== Segment start ==

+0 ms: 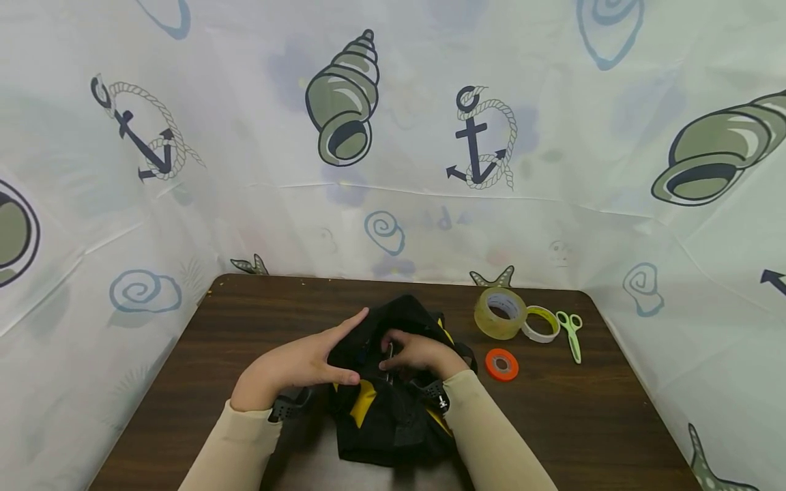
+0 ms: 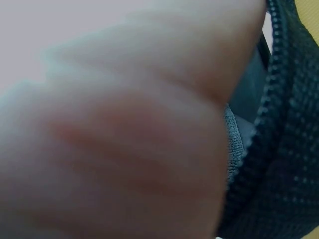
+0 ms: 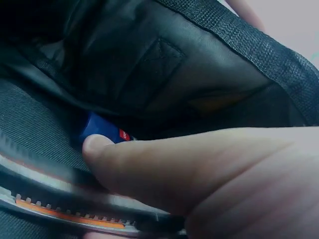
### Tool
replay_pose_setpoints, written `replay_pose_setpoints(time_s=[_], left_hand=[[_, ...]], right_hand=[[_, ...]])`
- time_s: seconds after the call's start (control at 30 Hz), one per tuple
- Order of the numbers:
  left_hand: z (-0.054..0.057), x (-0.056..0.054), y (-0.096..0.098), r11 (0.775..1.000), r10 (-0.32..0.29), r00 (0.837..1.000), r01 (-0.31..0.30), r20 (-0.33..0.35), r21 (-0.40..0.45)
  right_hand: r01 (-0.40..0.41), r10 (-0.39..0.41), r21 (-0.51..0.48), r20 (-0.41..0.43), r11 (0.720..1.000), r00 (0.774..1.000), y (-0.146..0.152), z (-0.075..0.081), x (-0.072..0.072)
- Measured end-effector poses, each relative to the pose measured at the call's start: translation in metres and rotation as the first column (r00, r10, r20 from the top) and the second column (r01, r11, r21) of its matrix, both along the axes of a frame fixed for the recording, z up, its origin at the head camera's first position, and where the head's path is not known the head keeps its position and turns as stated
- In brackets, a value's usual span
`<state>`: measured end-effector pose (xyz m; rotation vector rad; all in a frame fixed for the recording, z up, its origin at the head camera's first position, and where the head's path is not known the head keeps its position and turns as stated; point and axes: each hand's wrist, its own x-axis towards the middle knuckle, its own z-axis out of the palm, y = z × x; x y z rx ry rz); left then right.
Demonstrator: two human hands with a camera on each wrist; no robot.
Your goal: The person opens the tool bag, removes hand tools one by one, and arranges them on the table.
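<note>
A black bag (image 1: 399, 426) with yellow patches stands on the table with its zipped mouth open. My left hand (image 1: 301, 365) lies against its left side, index finger and thumb extended along the opening. The zipper edge (image 2: 266, 107) shows close beside that hand in the left wrist view. My right hand (image 1: 424, 354) is inside the mouth with bent fingers. Its thumb presses on a blue thing with a red label (image 3: 105, 128), most of which is hidden. A silvery toothed strip with orange along it (image 3: 70, 211) passes below the thumb.
Right of the bag lie a wide roll of clear tape (image 1: 489, 324), a white-and-yellow tape roll (image 1: 543, 337), an orange tape roll (image 1: 491, 365) and light green scissors (image 1: 574, 344). A printed sheet (image 1: 417, 225) hangs behind and beside the brown table (image 1: 258, 310).
</note>
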<state>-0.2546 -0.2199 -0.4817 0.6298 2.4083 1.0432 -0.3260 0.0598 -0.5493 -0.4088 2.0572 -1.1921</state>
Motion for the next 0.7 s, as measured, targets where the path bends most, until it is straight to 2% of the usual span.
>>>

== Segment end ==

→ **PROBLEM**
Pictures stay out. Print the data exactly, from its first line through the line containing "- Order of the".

→ **WRITTEN SOLUTION**
+0 ms: 
+0 ms: 
+0 ms: 
### Tool
replay_pose_setpoints, written `replay_pose_setpoints(time_s=[_], left_hand=[[_, ...]], right_hand=[[_, ...]])`
- time_s: seconds after the call's start (control at 30 Hz), one per tuple
- Order of the numbers:

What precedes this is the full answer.